> **Task to carry out**: Below are the records. How many of their lines contain "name"? Give only the number.

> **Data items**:
• • • •

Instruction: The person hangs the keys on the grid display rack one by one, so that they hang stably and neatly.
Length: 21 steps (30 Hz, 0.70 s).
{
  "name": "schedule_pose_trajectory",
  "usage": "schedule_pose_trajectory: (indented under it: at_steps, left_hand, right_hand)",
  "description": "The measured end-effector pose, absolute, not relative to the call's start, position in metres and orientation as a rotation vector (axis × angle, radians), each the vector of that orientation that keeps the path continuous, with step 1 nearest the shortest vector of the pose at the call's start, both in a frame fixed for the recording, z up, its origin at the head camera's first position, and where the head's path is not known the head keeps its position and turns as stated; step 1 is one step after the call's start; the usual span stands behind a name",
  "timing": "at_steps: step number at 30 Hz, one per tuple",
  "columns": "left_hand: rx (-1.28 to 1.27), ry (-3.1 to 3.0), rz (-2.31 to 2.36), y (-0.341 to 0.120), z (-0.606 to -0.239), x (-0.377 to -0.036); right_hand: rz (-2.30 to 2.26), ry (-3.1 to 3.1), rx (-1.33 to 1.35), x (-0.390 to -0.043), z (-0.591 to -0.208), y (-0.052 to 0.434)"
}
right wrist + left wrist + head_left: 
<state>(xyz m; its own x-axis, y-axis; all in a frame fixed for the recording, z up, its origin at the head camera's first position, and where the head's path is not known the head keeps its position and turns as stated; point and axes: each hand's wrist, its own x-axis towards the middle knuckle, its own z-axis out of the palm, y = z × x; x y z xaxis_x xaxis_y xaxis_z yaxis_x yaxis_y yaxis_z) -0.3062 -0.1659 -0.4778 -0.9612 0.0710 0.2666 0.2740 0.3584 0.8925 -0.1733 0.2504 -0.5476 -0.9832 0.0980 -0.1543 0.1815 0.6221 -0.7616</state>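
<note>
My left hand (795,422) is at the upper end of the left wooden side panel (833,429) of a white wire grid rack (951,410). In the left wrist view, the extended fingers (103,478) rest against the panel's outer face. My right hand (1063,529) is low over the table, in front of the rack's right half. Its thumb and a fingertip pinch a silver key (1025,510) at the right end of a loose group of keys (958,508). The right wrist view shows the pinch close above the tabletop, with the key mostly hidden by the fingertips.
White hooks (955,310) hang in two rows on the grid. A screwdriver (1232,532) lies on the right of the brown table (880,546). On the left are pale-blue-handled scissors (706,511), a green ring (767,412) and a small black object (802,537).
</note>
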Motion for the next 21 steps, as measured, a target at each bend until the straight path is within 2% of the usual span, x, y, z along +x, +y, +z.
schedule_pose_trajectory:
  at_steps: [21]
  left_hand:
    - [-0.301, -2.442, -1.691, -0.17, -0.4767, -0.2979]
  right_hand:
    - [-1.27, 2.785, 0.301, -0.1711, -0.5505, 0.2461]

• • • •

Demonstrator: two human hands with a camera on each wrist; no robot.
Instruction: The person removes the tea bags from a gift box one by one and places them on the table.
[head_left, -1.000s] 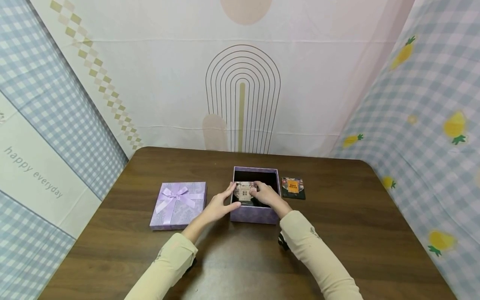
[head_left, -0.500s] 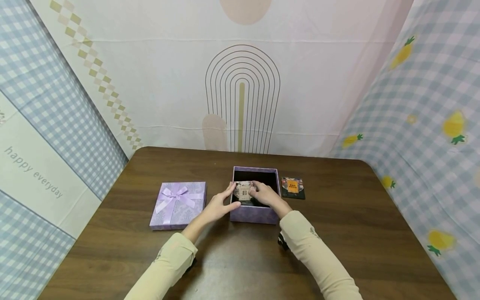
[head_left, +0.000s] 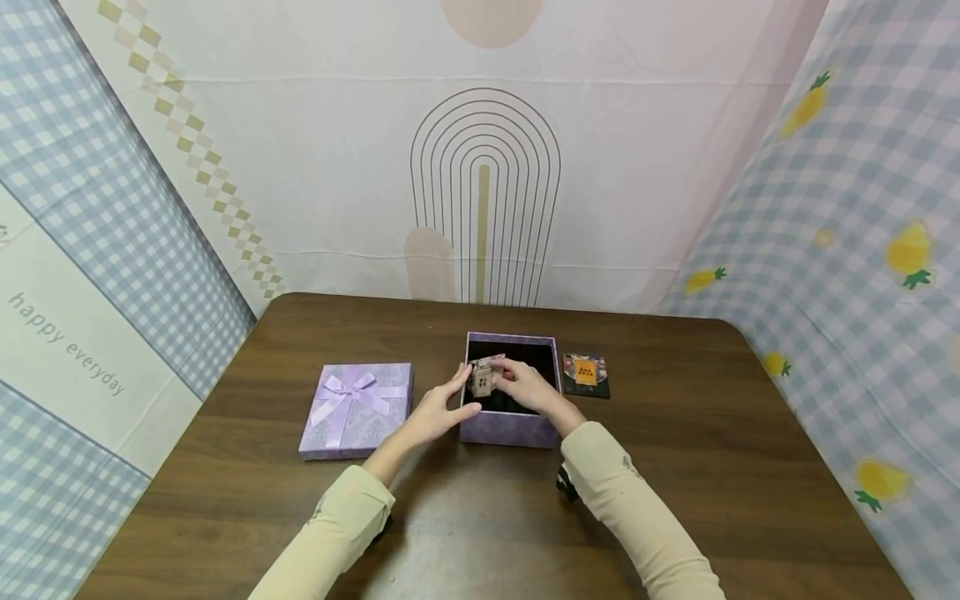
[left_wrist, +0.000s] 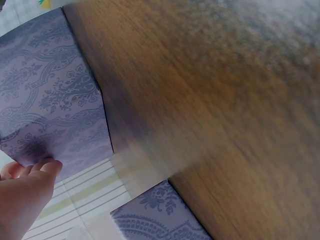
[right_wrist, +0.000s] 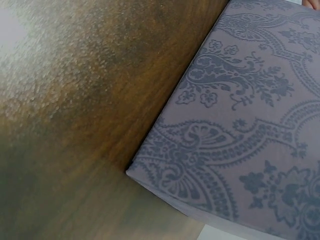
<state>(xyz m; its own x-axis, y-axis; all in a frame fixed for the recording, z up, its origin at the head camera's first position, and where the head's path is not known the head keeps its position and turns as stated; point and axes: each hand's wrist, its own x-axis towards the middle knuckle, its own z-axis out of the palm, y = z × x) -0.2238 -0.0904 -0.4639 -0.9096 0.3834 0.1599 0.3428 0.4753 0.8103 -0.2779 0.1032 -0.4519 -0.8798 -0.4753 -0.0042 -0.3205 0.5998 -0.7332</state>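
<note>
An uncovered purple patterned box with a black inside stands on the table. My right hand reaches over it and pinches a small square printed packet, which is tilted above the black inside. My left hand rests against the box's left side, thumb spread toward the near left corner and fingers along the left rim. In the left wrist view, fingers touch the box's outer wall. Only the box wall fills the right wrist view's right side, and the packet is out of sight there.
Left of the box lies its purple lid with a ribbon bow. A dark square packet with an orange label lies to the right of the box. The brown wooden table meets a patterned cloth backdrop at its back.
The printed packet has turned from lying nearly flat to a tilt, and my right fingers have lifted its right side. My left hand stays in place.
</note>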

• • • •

> **Reply**: 2